Exercise instructions: Return exactly the lines from the start of the records below through the line containing "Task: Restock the", both ends included, and leave out the pictures.

(Data entries)
[Start of section]

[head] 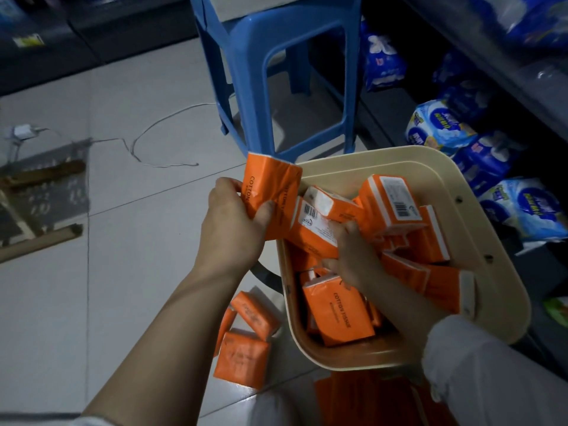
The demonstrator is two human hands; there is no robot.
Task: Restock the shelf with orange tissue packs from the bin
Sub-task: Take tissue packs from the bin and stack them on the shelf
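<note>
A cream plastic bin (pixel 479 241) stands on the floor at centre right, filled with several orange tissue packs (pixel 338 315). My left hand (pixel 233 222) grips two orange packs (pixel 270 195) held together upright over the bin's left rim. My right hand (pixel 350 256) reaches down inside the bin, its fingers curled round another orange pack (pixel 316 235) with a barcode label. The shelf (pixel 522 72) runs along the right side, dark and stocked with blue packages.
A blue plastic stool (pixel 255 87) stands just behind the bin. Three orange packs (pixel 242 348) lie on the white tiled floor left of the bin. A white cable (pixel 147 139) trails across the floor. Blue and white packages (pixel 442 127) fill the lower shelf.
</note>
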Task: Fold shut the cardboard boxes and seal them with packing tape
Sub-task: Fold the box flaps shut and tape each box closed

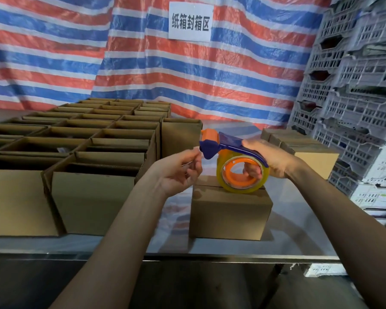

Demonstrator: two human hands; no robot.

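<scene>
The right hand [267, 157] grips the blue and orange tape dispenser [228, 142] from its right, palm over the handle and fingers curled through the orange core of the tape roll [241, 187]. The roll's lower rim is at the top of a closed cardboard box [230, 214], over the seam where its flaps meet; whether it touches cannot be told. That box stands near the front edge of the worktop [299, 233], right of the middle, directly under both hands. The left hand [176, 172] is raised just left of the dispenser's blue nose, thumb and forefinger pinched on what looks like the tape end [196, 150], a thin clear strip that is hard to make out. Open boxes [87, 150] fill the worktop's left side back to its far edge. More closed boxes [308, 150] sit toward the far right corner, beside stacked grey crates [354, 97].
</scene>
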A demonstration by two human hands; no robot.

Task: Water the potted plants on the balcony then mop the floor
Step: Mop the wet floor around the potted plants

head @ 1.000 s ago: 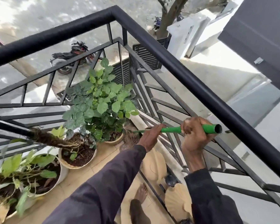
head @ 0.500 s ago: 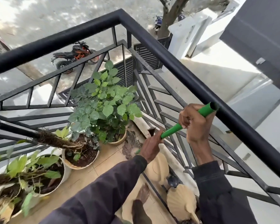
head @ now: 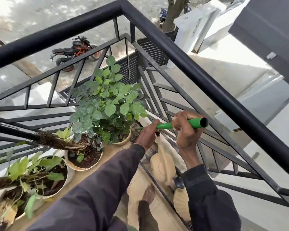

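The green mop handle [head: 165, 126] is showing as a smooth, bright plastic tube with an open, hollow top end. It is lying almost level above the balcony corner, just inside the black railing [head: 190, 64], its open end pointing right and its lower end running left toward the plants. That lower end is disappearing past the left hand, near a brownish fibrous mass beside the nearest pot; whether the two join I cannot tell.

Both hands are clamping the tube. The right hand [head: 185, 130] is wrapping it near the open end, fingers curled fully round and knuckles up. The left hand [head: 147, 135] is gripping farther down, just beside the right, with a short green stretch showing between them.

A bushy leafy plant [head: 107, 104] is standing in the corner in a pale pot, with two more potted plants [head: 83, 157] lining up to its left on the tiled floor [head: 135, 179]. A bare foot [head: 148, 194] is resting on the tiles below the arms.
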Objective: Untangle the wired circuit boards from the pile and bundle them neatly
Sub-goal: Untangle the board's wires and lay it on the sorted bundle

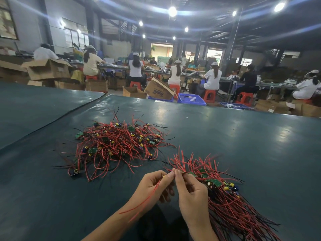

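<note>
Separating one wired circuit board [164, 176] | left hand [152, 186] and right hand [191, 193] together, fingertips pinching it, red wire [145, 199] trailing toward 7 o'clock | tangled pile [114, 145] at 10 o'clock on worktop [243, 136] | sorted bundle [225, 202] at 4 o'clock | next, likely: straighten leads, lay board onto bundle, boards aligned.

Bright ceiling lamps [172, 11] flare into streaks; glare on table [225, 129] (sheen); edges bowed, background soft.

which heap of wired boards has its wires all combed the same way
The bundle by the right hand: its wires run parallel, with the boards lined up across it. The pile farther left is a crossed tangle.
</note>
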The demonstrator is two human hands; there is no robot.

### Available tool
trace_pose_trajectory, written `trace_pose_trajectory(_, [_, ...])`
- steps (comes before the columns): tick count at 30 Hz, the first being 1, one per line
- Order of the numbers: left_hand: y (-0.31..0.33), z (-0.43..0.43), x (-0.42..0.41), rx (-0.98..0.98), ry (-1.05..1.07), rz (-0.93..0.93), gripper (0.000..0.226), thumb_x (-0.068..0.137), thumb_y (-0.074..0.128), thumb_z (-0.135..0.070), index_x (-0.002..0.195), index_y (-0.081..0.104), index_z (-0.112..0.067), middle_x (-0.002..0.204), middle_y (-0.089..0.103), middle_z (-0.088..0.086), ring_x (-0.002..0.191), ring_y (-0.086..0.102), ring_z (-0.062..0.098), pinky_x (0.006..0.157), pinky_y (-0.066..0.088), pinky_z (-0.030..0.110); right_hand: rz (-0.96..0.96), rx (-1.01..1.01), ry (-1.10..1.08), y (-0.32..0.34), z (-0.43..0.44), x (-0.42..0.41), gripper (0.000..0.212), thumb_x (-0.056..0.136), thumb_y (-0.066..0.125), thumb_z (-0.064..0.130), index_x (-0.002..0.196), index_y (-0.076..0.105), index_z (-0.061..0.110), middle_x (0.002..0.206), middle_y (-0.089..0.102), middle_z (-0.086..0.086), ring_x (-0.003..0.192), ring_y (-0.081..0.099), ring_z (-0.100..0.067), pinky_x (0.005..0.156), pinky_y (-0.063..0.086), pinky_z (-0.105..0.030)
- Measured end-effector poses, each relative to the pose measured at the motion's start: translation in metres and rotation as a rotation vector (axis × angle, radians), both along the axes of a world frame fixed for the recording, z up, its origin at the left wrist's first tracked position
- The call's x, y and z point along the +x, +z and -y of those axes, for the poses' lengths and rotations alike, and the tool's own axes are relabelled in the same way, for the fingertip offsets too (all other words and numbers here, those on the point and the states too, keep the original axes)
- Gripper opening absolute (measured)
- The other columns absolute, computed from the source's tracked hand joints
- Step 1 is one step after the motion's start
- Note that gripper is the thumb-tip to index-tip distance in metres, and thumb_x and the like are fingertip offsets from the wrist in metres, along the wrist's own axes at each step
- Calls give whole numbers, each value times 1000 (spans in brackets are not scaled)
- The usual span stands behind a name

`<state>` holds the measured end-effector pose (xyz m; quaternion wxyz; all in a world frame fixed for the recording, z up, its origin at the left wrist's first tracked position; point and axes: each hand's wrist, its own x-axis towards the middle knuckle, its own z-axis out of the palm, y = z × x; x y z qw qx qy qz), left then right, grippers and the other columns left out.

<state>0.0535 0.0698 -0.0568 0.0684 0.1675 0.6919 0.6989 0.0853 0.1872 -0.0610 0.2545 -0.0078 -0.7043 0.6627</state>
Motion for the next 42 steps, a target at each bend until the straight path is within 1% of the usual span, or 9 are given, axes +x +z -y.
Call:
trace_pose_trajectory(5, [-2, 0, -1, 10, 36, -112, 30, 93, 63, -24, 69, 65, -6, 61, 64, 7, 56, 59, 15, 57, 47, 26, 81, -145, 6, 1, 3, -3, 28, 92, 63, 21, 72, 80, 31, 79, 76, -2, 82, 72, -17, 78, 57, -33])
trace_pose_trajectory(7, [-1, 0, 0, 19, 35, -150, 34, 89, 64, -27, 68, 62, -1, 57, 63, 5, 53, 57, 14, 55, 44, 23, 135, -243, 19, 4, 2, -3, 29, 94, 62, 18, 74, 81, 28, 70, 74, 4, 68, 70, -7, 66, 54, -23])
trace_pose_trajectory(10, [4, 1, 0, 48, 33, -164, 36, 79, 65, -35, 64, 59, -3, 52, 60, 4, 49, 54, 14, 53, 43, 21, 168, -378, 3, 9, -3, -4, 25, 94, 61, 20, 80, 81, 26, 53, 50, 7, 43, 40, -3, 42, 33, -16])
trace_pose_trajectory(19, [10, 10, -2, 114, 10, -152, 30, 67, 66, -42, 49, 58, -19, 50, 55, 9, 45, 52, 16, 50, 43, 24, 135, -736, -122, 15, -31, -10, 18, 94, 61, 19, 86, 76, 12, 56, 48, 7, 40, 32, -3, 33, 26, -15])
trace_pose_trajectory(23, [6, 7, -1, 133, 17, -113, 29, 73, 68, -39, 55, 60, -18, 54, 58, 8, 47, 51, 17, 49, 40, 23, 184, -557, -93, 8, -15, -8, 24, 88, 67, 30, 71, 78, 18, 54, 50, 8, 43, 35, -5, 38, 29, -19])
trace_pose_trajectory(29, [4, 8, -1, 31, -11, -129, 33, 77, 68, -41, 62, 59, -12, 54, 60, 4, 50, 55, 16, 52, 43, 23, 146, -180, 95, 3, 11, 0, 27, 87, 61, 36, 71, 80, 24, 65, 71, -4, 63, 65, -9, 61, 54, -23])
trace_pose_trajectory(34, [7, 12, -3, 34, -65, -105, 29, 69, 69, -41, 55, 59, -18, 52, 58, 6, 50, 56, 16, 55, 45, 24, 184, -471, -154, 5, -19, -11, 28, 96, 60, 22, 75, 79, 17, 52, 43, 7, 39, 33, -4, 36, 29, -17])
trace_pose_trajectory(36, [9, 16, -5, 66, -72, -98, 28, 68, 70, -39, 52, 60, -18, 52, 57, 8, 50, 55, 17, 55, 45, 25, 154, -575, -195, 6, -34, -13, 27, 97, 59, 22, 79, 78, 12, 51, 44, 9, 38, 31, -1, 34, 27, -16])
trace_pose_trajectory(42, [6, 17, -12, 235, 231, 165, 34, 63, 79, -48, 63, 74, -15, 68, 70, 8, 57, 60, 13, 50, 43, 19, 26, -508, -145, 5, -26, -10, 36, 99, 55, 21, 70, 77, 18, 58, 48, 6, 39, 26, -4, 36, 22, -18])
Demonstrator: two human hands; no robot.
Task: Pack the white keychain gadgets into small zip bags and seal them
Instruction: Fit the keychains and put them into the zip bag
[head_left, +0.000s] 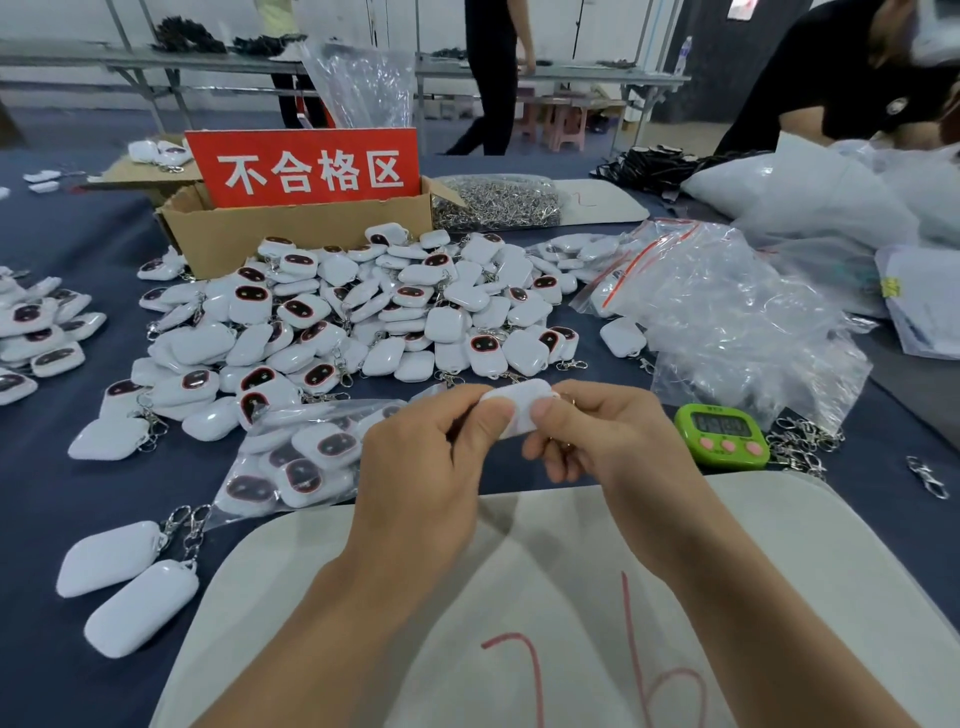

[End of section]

Expected output:
[head] 
The demonstrator is two human hands; there is no robot.
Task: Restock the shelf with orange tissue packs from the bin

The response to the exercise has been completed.